Over the weekend, Senate Minority Leader Chuck Schumer (D., N.Y.) reiterated his call for more witnesses, pointing to a newly disclosed email sent by Mr. Duffey on July 25, shortly after a pivotal call by Mr. Trump with Ukraine’s president. In that call, Mr. Trump asked Kyiv to announce investigations of Mr. Biden and allegations related to the 2016 campaign.

In Mr. Duffey’s email, he asked officials to hold off on additional Pentagon obligations of funds for Ukraine, pending the administration’s review of Ukraine aid. The White House froze aid to Ukraine over the summer, before releasing it in September amid bipartisan outcry on Capitol Hill.

“If there was ever an argument that we need Duffey and others to testify & we need the documents we requested—this is it,” tweeted Mr. Schumer on Sunday about the email.

A spokesman for Mr. McConnell said there were no developments since last week, when the senator said talks were at an “impasse.”

Mrs. Pelosi’s office didn’t immediately respond to a request for comment.

Senators on Sunday said the pause in the impeachment process was only a temporary delay.

“Those articles will come over,” said Sen. Cory Booker (D., N.J.), who is also running for president. In comments on NBC’s “Meet the Press,” he said that what Mrs. Pelosi is “trying to do is to make sure the best possible case for a fair trial happens.”

Sen. Ron Johnson (R., Wis.) said on ABC’s “This Week” that he thinks the Senate won’t hear from witnesses.

“We’ll let both sides have a fair chance at making their case, and then we should take a vote,” he said. “I also think it’d be totally appropriate to have the House put on their case, the president put on his case and then decide what we’re going to do after that.” He called the House’s findings “pretty thin gruel.”

Sen. Doug Jones (D., Ala.) responded on the same show that “if he really believes it’s thin, it’s thin because the president of the United States ordered his top people who were in the room, who have first-hand knowledge, not to testify. He ordered documents not to be turned over.”

Mr. Jones, viewed as among the most vulnerable senators up for re-election in 2020, said he is uncertain as to whether there is enough evidence to remove Mr. Trump from office.

The framework for a Senate trial will largely be negotiated between the White House and Republican leaders in the Senate. Asked what that deal might look like, Marc Short, the chief of staff for Vice President Mike Pence, pointed to the trial for President Bill Clinton in early 1999, in which the White House and House laid out their case, and votes followed on whether to bring witnesses.
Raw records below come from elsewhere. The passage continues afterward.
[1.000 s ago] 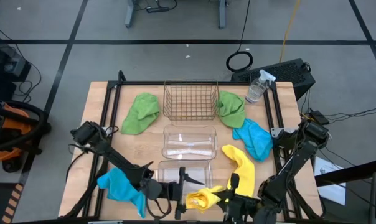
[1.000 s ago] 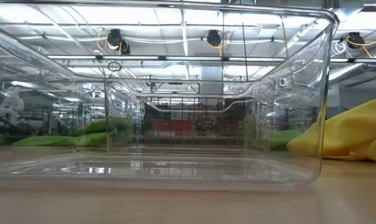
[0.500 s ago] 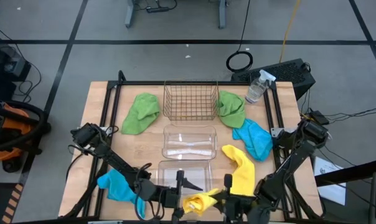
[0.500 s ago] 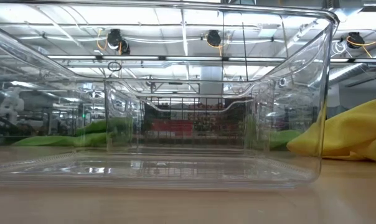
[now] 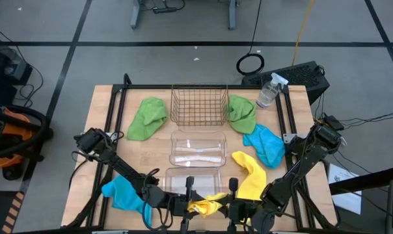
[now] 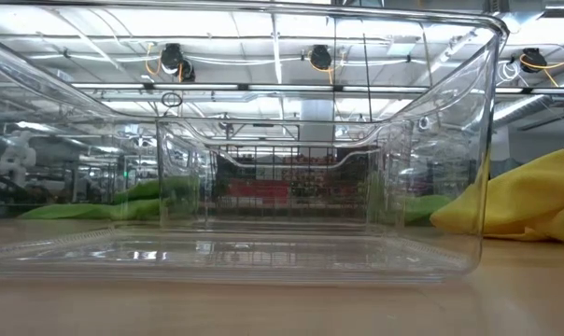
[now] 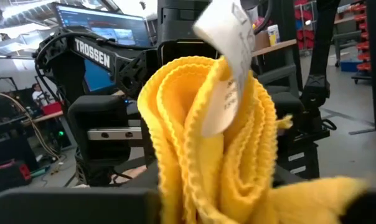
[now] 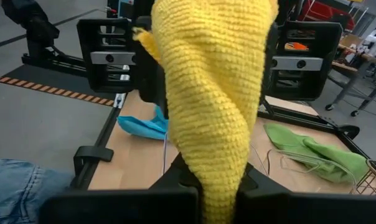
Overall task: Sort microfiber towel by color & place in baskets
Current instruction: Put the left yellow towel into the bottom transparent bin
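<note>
- Left pincer (image 5: 191, 207) at the near counter edge, fingers closed in on one end of a yellow towel (image 5: 206, 205); the left wrist view shows the bunched yellow folds (image 7: 206, 149) with a white care tag (image 7: 228, 62) right in front of the camera.
- Right pincer (image 5: 230, 207) clamped tight on the other end of that towel; in the right wrist view the yellow cloth (image 8: 213, 93) stands up between its fingers.
- Towel stretched between both pincers, just in front of the near clear basket (image 5: 193, 179).
- Second clear basket (image 5: 196, 148) mid-counter, copper wire basket (image 5: 198, 104) behind it; all three look empty.
- Second yellow towel (image 5: 252, 175) lies right of the near clear basket on the counter (image 5: 112, 104).
- Blue towel (image 5: 121, 194) front left, another blue towel (image 5: 265, 144) on the right.
- Green towel (image 5: 146, 118) left of the wire basket, another green towel (image 5: 242, 114) touching its right side.
- Spray bottle (image 5: 269, 90) at the far right corner.
- Low view: near clear basket wall (image 6: 483, 140) fills the frame, yellow cloth (image 6: 529, 201) beside it.
</note>
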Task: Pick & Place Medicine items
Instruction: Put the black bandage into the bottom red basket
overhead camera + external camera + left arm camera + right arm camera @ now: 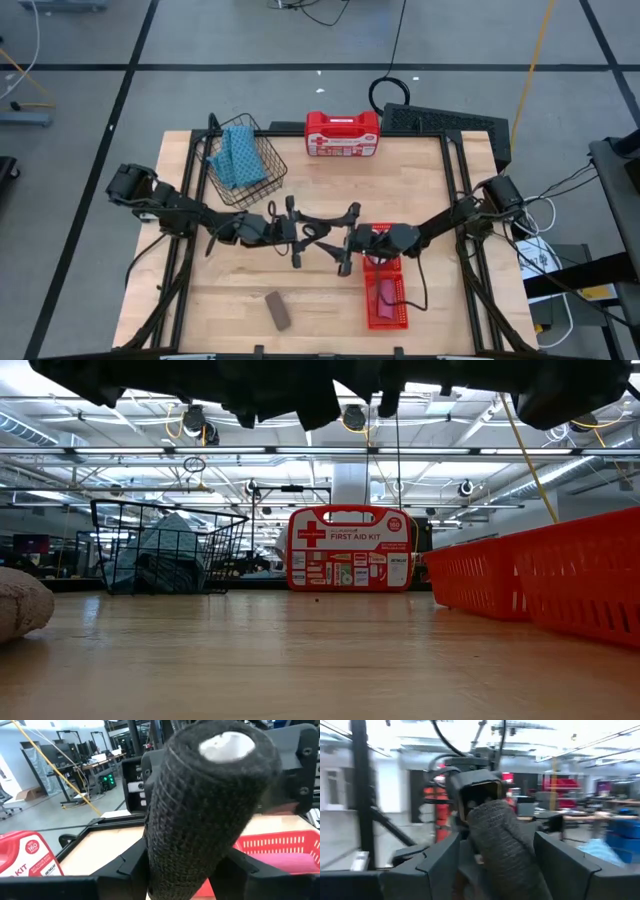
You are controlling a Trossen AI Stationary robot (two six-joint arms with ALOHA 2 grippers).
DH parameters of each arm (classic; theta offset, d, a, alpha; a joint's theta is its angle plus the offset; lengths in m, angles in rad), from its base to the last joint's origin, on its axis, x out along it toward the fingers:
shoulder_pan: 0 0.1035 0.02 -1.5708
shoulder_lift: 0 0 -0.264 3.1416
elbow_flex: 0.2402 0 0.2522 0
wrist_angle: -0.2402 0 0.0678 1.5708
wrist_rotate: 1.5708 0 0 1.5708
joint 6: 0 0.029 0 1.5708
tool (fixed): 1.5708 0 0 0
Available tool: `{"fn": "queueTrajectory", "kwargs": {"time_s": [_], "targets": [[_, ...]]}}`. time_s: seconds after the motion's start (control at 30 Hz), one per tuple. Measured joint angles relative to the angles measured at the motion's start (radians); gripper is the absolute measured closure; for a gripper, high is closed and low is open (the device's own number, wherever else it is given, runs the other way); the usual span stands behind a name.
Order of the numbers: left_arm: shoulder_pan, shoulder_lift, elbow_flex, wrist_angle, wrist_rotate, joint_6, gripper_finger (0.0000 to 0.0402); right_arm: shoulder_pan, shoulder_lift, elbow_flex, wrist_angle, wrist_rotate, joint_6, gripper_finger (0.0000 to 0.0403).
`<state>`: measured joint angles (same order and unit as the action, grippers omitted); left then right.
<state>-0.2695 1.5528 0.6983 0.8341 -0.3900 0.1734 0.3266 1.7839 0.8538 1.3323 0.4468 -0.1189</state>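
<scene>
**Midway over the counter: a black roll between two arms**

Centrally, above the wooden counter (330, 190), the two dark arms meet nose to nose. The left end effector (292, 232) reaches in from the left and the right end effector (348, 240) from the right, close together and clear of the surface.

In the left wrist view, the left end effector (182, 872) is closed on the black roll (200, 810), a fat cylinder of crinkled black wrap with a white core showing at its far end. Its dark fingers (125, 872) press against the roll's sides. The roll is in the air, not on the counter.

In the right wrist view the same black roll (505, 850) fills the mouth of the right end effector (497, 865), but I cannot tell whether that one grips it or only surrounds it.

The red basket (372, 318) sits on the counter just below the right end effector, with a pink piece (386, 293) lying inside. A brown piece (277, 311) lies on bare wood near the front edge, well apart from the basket (it shows at the left edge of the low view (20, 605)).

At the back left, a black wire basket (268, 175) holds a blue cloth (238, 158). Beside it, at the back middle, stands a red first aid kit (342, 135).
</scene>
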Motion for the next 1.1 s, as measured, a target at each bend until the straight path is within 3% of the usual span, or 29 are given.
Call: {"fn": "queueTrajectory", "kwargs": {"time_s": [0.17, 0.73, 0.9, 1.1], "targets": [[-0.001, 0.0, 0.0, -0.001, 0.011, -0.002, 0.0244, -0.005, 0.001, 0.001, -0.073, 0.1, -0.051, 0.0182], [0.001, 0.0, 0.0, -0.083, 0.049, -0.139, 0.0221, -0.012, 0.001, 0.001, -0.089, 0.099, -0.13, 0.0222], [0.002, 0.0, 0.0, -0.109, 0.048, -0.142, 0.023, -0.012, 0.001, 0.001, -0.102, 0.099, -0.129, 0.0266], [0.002, -0.001, 0.001, -0.131, 0.048, -0.283, 0.024, -0.009, -0.009, -0.001, -0.11, 0.1, -0.131, 0.0357]]}}
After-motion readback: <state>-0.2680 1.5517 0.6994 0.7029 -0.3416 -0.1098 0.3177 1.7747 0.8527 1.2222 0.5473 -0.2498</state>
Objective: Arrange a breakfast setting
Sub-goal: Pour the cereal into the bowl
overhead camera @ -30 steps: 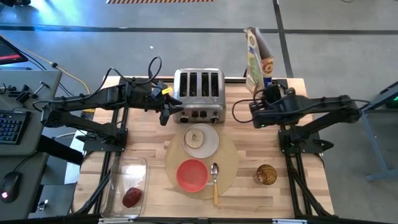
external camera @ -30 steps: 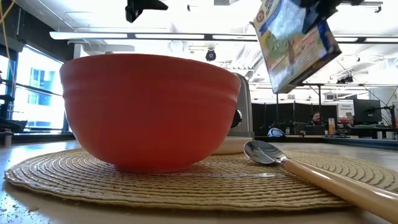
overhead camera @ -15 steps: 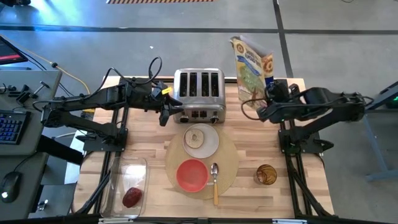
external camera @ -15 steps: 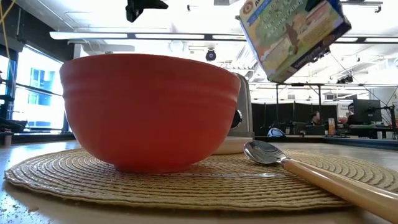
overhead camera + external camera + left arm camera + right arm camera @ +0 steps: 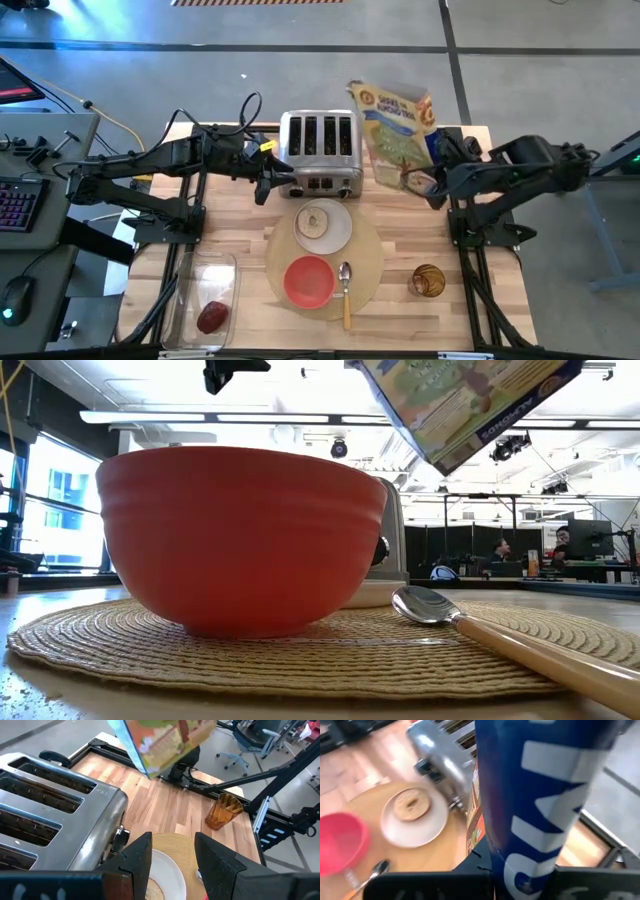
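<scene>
The cereal box (image 5: 395, 132) has swung further over since a second ago: then it stood nearly edge-on at the table's far right corner, and now its printed face is tipped flat toward the overhead camera and has shifted closer to the silver four-slot toaster (image 5: 320, 153). In the low view it has risen and spread across the top of the picture. The right gripper (image 5: 432, 180) is clenched on the box's lower end, and the right arm has drawn back toward its own side. The left gripper (image 5: 264, 186) has not moved; it hangs with its jaws apart just beside the toaster's left front corner, holding nothing.

The breakfast setting lies in front of both grippers. The small white plate (image 5: 322, 224) with the round toast slice (image 5: 315, 221) sits nearest the left jaws, on the round tan placemat (image 5: 372, 252). The red bowl (image 5: 309, 280) and wooden-handled metal spoon (image 5: 346, 293) lie beyond it, well apart from either gripper. The dark red fruit (image 5: 212, 317) rests in the clear plastic tub (image 5: 203, 282), and an amber glass (image 5: 427, 280) stands below the right gripper.
</scene>
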`<action>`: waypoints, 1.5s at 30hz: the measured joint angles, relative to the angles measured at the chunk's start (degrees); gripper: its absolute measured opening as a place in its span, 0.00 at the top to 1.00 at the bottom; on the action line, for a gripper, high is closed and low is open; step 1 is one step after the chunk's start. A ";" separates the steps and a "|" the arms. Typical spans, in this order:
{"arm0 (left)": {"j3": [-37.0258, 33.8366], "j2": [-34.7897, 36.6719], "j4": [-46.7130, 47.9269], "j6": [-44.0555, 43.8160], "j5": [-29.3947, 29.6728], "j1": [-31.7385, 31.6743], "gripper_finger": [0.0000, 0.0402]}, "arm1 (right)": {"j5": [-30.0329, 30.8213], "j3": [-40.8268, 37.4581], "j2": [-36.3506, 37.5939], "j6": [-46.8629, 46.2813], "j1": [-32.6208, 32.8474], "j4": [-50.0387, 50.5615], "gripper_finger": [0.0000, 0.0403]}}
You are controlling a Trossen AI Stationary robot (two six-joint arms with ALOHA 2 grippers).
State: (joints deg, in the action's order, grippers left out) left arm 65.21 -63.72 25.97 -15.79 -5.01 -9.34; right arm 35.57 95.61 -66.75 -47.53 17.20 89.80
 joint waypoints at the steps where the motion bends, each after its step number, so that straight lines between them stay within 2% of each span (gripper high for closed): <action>1: 0.00 0.00 0.01 0.00 0.00 0.00 0.66 | -0.64 0.00 -0.03 0.02 0.70 -0.02 1.00; 6: 0.00 0.50 1.14 0.96 0.13 -0.16 0.66 | -1.77 0.00 -0.93 1.36 4.74 -0.35 1.00; 13: 0.00 2.32 1.28 0.73 1.20 -1.82 0.66 | -3.41 0.00 -3.09 10.11 9.15 -2.32 1.00; 21: 0.00 7.56 2.34 -0.46 1.76 -4.40 0.66 | -8.30 0.00 -4.96 20.67 11.93 -4.47 1.00; 29: 0.00 13.68 2.58 -3.54 3.20 -5.01 0.66 | -12.18 0.00 -6.79 31.55 12.23 -4.33 1.00; 39: 0.00 16.99 3.33 -5.16 3.18 -5.01 0.66 | -12.15 0.00 -10.82 43.04 12.23 -4.33 1.00; 45: 0.00 16.88 5.16 -5.14 3.16 -5.01 0.66 | -10.05 0.00 -13.64 46.54 12.23 -4.13 1.00</action>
State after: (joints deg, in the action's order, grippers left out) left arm 65.21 -46.84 31.13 -20.93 -1.85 -14.35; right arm 25.52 95.61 -80.39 -0.99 29.43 85.67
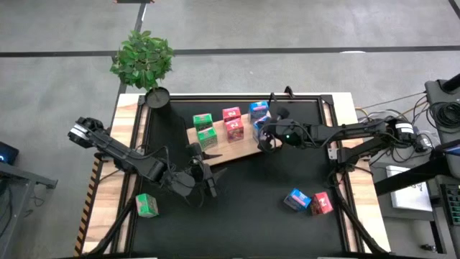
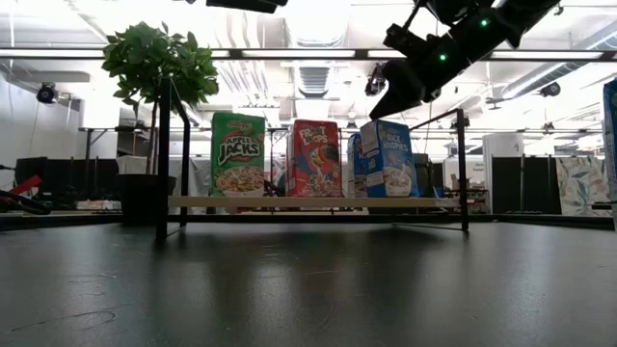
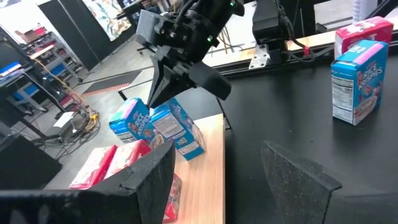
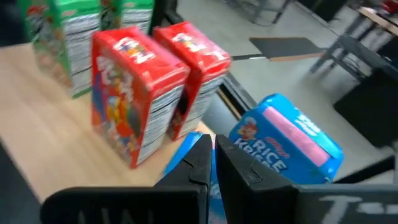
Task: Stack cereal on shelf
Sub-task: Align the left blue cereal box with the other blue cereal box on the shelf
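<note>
We see our right hand closed empty above the blue boxes on the shelf; left hand open.

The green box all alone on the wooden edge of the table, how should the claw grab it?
The green box seems to lie flat, apart from everything else. Probably best to come straight down from above and pinch its two long sides. The left claw is nearest, empty and open, just to the box's right in the high view.
</note>
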Controlling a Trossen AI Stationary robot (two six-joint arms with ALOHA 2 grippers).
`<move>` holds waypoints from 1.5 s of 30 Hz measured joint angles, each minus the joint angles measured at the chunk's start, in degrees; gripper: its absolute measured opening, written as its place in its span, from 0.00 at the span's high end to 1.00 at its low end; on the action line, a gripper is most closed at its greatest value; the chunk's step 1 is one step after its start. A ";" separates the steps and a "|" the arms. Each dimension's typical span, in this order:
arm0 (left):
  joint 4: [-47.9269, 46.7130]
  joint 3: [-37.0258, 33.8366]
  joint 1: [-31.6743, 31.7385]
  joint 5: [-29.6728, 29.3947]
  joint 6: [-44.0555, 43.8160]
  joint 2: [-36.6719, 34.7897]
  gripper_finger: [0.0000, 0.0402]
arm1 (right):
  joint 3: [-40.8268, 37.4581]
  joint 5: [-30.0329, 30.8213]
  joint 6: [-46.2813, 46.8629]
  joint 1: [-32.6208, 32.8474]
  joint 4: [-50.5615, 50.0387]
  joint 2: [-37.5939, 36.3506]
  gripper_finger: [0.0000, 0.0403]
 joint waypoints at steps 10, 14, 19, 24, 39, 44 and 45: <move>0.01 0.00 -0.04 0.00 -0.16 0.00 0.44 | -0.04 -5.45 -2.57 2.38 -2.68 -4.92 0.97; 0.02 0.00 -0.04 0.02 -0.18 0.02 0.44 | 0.51 -17.75 -3.27 2.84 -9.55 -8.07 0.97; 0.02 0.00 -0.02 0.09 -0.18 0.01 0.44 | 0.61 -18.08 -2.94 2.71 -18.71 -6.91 0.97; 0.05 0.00 -0.02 0.17 -0.16 0.02 0.44 | 0.59 -14.94 -4.53 2.78 -19.40 -1.42 0.97; -0.02 0.00 -0.04 0.19 0.23 0.02 0.44 | 5.17 -0.87 -7.21 2.67 -15.43 12.43 0.97; -0.02 0.00 -0.04 0.20 0.17 0.02 0.44 | 6.62 2.76 -6.63 2.62 -15.30 12.79 0.97; -0.02 0.00 -0.04 0.20 0.13 0.02 0.44 | 6.71 2.76 -6.86 2.62 -15.21 12.77 0.97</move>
In comments on “Meet the Press,” he said Mr. Trump is “open to witnesses,” but that “to the extent that there’s a prolonged trial, we’re not anxious for that.”

Sen. Dick Durbin of Illinois, a high-ranking member of Democratic leadership in the Senate, criticized senators in both parties who have openly declared their plans to vote one way or the other.

“When it comes to saying ‘I made up my mind, it’s all over,’ for goodness’ sake, that’s not what the Constitution envisioned,” he said on “State of the Union.”